━━━ INPUT DATA ━━━
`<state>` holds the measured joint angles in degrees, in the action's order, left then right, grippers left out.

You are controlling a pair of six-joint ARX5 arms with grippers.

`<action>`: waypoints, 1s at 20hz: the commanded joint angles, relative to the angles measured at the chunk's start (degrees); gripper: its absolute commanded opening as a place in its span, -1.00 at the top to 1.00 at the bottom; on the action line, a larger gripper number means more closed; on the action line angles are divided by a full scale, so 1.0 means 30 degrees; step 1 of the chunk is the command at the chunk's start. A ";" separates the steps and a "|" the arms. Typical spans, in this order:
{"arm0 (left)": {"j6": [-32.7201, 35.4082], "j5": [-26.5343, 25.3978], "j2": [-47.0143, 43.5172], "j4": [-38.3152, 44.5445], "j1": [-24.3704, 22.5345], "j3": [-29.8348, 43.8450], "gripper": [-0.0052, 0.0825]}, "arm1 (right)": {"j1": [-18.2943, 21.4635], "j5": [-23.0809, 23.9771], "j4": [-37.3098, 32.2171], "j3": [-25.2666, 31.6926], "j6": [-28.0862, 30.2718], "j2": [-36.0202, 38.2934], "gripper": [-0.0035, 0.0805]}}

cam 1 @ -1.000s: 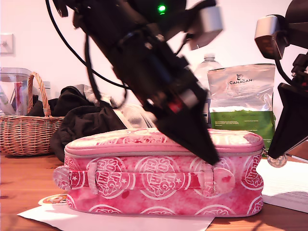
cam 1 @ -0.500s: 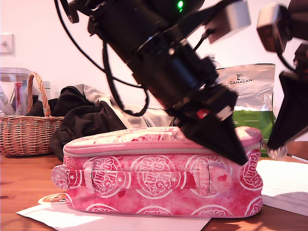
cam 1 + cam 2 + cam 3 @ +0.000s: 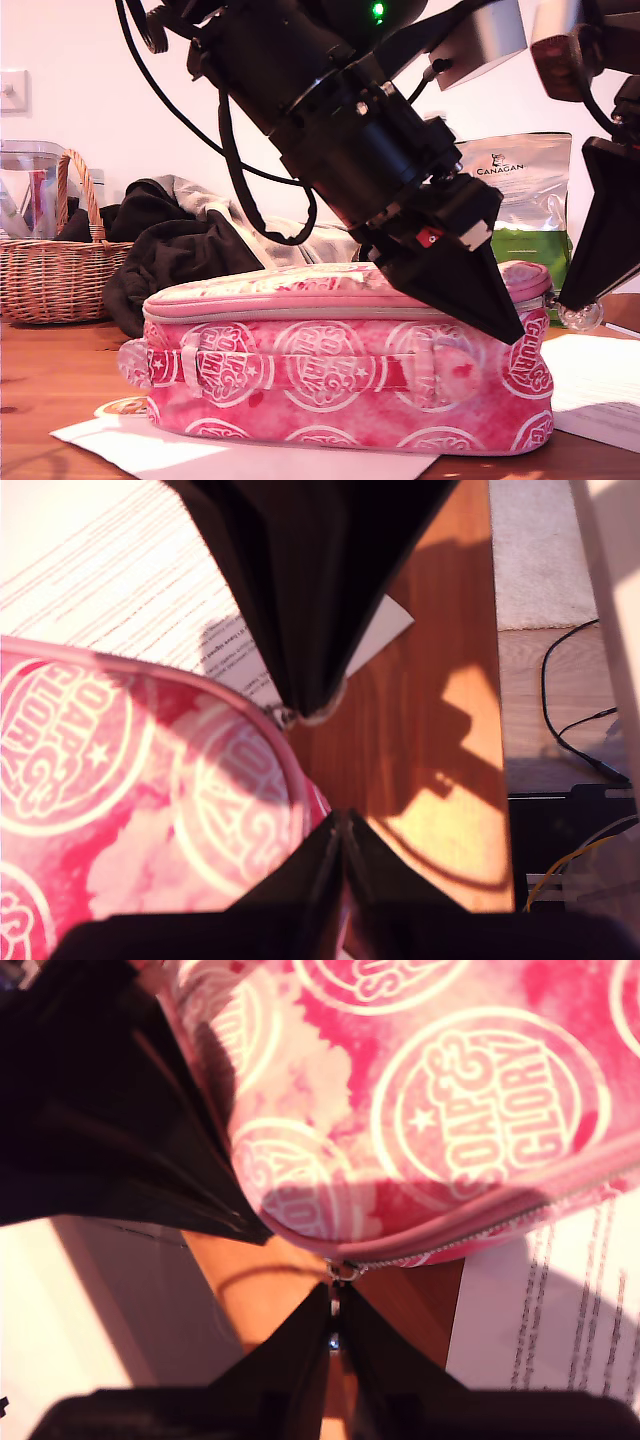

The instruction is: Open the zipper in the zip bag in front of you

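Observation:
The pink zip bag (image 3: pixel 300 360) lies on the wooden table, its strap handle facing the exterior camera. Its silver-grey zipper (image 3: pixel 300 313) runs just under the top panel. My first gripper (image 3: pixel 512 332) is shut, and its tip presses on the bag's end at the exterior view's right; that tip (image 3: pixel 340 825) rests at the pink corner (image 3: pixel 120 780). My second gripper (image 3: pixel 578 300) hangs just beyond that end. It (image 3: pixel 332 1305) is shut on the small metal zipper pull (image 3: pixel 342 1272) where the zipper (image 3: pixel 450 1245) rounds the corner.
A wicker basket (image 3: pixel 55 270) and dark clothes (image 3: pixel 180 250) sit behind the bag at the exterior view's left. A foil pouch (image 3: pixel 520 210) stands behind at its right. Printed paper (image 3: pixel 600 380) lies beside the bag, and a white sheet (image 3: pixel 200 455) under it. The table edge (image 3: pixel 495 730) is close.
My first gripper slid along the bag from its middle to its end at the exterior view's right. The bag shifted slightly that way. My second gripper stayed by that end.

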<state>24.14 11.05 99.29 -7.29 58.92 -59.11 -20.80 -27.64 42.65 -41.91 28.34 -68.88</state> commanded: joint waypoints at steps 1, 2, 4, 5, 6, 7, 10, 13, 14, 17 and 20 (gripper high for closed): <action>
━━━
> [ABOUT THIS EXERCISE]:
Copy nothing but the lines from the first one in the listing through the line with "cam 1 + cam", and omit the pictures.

> [OUTPUT BELOW]:
`<state>` holds the measured joint angles in degrees, in the action's order, left then right, grippers left out.

You are controlling a pair of six-joint ARX5 arms with grippers.

`<action>`: waypoints, 1s at 20hz: the commanded joint angles, relative to the angles measured at the chunk's start (degrees); gripper: its absolute commanded opening as a place in its span, -1.00 at the top to 1.00 at the bottom; on the action line, a larger gripper number means more closed; on the action line angles are divided by a full scale, so 1.0 means 30 degrees; step 1 of the chunk is the command at the chunk's start. A ";" separates the steps and a "|" the arms. Typical spans, in this order:
{"arm0 (left)": {"j6": [-32.7201, 35.4082], "j5": [-26.5343, 25.3978], "j2": [-47.0143, 43.5172], "j4": [-38.3152, 44.5445], "j1": [-24.3704, 22.5345], "j3": [-29.8348, 43.8450], "gripper": [-0.0052, 0.0825]}, "arm1 (right)": {"j1": [-18.2943, 21.4635], "j5": [-23.0809, 23.9771], "j4": [-37.3098, 32.2171], "j3": [-25.2666, 31.6926], "j6": [-28.0862, 30.2718], "j2": [-36.0202, 38.2934], "gripper": [-0.0035, 0.0805]}}

cam 1 @ -1.000s: 
cam 1 @ -0.500s: 
cam 1 + cam 2 + cam 3 @ +0.000s: 

No more output is needed for this exercise.